Human follicle-stimulating hormone produced by recombinant DNA technology: a review for clinicians

Human follicle-stimulating hormone (FSH) is now produced in vitro by recombinant DNA technology. FSH being a complex heterodimeric protein, a eukaryotic cell line has been selected for expression work (Chinese hamster ovary cells). The pharmaceutical preparation of recombinant human FSH (r-FSH) differs from that of human menopausal gonadotrophin (HMG) and the first generation of urinary human FSH (u-FSH) in terms of (i) source of bulk materials, (ii) purity and specific activity, (iii) batch to batch consistency, and (iv) complete absence of luteinizing hormone (LH) activity.

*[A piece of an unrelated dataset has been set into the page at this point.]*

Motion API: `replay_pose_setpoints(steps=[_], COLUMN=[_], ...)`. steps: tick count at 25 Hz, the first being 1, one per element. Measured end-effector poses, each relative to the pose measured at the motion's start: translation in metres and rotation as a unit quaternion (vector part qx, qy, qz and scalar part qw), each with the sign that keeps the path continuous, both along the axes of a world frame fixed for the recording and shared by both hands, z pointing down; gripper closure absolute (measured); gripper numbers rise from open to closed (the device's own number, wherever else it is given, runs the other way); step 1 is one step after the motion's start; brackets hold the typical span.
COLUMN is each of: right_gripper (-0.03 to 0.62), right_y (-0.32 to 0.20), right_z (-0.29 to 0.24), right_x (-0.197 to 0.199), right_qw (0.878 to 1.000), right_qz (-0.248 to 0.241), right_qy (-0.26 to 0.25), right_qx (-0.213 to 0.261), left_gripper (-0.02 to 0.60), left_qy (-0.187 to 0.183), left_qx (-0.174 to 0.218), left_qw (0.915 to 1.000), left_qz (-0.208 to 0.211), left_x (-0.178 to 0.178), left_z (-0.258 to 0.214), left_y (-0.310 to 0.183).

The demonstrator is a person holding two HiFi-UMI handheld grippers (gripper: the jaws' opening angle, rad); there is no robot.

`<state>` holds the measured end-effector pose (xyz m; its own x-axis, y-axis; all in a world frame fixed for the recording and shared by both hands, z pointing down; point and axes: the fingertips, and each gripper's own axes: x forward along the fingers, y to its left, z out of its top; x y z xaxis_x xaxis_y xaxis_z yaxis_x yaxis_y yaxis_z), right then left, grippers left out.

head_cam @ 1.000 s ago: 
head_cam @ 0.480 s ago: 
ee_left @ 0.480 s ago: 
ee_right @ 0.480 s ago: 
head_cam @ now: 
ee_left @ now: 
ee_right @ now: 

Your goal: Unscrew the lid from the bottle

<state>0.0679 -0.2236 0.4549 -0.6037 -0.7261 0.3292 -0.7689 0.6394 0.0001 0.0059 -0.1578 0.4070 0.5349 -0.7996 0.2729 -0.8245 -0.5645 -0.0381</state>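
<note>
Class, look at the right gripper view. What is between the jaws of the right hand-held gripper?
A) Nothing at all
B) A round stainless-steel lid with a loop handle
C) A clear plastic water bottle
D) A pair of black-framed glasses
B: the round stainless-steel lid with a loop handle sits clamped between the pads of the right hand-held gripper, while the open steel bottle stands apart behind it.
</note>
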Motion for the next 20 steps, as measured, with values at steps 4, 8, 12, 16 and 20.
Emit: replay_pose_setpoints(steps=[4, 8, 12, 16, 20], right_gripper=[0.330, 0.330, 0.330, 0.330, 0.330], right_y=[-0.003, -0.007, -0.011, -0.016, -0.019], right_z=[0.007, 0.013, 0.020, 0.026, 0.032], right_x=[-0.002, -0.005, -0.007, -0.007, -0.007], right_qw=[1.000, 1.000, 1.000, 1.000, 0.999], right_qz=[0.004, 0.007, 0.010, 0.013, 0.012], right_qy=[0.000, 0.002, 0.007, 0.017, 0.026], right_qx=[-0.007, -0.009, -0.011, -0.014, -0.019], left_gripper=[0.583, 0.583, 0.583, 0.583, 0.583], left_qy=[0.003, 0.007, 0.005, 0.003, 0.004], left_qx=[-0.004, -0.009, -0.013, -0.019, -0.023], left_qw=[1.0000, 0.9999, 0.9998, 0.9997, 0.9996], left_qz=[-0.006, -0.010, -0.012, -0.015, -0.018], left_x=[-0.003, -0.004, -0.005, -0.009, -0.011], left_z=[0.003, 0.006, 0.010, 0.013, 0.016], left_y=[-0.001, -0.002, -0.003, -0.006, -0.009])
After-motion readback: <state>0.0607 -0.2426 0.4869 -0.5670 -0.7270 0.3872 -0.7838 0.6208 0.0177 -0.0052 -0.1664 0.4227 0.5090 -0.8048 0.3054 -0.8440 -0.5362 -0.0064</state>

Pharmacokinetic characterization of r-FSH has shown an absolute bioavailability of approximately 75% after both s.c. and i.m. administration and an apparent terminal half-life of 37 +/- 25 h. These characteristics are very similar to those of u-FSH. Clinical efficacy and safety are currently demonstrated through several randomized, well controlled studies, comparing r-FSH administered s.c. with u-FSH administered i.m. for stimulating follicular development prior to assisted reproduction treatment and in World Health Organization (WHO) group II anovulation. To date, approximately 1000 patients have been treated with r-FSH. Moreover, r-FSH has recently been used successfully in association with recombinant human LH for inducing ovulation and pregnancy in WHO group I anovulatory patients. At this stage of r-FSH preparation assessment, it is likely that r-FSH will replace all urinary-derived FSH preparations for stimulating ovarian follicular development. For clinicians, current experience with r-FSH indicates that it should be used with the regimes and doses applied to u-FSH.